=== Work required ===
In the data below, the answer is the run of lines from the line containing "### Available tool" through the line containing "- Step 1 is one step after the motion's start", both included; print it exactly and nothing else.

*** Provided material ***

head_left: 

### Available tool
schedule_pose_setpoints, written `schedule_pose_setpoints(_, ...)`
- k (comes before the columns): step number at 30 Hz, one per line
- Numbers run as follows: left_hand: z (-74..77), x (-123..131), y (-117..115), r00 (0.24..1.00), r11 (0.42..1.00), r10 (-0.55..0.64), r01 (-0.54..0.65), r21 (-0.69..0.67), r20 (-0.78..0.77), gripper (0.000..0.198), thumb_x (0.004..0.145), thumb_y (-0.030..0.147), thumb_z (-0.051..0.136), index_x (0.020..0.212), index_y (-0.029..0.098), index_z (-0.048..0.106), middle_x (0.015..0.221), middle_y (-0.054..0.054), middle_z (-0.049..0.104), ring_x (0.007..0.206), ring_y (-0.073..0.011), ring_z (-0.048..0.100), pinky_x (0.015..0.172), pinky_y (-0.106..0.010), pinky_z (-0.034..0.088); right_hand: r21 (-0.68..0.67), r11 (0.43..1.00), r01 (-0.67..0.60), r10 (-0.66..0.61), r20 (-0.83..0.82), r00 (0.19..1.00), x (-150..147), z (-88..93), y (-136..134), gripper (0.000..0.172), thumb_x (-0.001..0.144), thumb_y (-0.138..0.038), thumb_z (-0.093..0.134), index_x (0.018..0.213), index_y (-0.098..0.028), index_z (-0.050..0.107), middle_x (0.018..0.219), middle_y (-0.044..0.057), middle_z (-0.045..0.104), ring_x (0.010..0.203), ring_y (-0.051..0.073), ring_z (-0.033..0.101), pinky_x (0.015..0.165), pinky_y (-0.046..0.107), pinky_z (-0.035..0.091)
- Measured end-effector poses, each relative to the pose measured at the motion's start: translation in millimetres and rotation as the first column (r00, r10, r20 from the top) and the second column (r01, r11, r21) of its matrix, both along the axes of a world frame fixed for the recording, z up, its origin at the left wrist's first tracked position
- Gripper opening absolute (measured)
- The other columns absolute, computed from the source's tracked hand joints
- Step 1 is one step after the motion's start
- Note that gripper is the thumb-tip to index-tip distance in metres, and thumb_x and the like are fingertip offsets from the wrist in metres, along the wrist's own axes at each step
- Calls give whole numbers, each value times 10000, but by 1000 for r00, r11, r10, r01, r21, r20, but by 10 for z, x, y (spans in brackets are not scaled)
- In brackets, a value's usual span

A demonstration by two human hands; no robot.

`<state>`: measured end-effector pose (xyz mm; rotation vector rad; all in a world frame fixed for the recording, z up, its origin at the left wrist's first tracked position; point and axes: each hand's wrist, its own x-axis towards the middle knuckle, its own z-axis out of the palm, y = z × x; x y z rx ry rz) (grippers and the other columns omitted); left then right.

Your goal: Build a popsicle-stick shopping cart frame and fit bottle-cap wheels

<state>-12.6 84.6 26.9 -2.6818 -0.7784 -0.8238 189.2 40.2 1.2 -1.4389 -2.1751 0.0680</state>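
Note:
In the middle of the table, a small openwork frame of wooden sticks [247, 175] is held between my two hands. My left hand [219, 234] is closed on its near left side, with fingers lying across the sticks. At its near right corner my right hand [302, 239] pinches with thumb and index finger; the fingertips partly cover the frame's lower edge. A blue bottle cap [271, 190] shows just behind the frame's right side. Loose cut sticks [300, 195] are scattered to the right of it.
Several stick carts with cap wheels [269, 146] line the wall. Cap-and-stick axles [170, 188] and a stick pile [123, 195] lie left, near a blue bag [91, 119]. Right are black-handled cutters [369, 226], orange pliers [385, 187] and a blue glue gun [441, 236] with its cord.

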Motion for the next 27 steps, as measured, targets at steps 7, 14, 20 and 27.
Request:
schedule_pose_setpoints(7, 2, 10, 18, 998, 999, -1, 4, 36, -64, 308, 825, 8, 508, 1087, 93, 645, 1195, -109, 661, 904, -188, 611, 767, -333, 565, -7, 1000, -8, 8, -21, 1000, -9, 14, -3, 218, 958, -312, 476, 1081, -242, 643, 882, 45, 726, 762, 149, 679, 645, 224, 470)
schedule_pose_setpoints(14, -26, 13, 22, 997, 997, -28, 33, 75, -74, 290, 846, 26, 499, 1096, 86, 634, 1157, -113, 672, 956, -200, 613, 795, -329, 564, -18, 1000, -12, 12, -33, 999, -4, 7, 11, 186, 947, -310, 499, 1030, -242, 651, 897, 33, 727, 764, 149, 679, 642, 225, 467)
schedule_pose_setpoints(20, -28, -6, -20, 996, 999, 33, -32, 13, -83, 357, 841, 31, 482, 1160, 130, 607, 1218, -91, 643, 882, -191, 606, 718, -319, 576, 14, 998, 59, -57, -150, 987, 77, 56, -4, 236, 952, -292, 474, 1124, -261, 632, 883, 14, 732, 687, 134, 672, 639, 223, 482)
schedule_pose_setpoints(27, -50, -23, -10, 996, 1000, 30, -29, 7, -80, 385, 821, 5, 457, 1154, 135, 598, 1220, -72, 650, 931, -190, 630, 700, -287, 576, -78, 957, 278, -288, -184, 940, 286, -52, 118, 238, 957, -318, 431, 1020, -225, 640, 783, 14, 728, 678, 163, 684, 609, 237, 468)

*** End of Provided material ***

=== Response for this exercise ===
### Available tool
schedule_pose_setpoints, written `schedule_pose_setpoints(_, ...)`
- k (comes before the columns): step number at 30 Hz, one per line
- Numbers run as follows: left_hand: z (-74..77), x (-123..131), y (-117..115), r00 (0.24..1.00), r11 (0.42..1.00), r10 (-0.55..0.64), r01 (-0.54..0.65), r21 (-0.69..0.67), r20 (-0.78..0.77), gripper (0.000..0.198), thumb_x (0.004..0.145), thumb_y (-0.030..0.147), thumb_z (-0.051..0.136), index_x (0.020..0.212), index_y (-0.029..0.098), index_z (-0.048..0.106), middle_x (0.015..0.221), middle_y (-0.054..0.054), middle_z (-0.049..0.104), ring_x (0.007..0.206), ring_y (-0.073..0.011), ring_z (-0.048..0.100), pinky_x (0.015..0.172), pinky_y (-0.106..0.010), pinky_z (-0.034..0.088); right_hand: r21 (-0.68..0.67), r11 (0.43..1.00), r01 (-0.67..0.60), r10 (-0.66..0.61), r20 (-0.83..0.82), r00 (0.19..1.00), x (-150..147), z (-88..93), y (-136..134), gripper (0.000..0.172), thumb_x (-0.001..0.144), thumb_y (-0.138..0.038), thumb_z (-0.093..0.134), index_x (0.018..0.213), index_y (-0.098..0.028), index_z (-0.050..0.107), middle_x (0.018..0.219), middle_y (-0.044..0.057), middle_z (-0.045..0.104), ring_x (0.010..0.203), ring_y (-0.051..0.073), ring_z (-0.033..0.101), pinky_x (0.015..0.165), pinky_y (-0.046..0.107), pinky_z (-0.035..0.091)
- Measured end-effector poses, each relative to the pose measured at the motion's start: translation in millimetres and rotation as the first column (r00, r10, r20 from the top) and the second column (r01, r11, r21) of its matrix, both along the axes of a world frame fixed for the recording, z up, its origin at the left wrist's first tracked position
- Gripper opening absolute (measured)
- The other columns absolute, computed from the source's tracked hand joints
- Step 1 is one step after the motion's start

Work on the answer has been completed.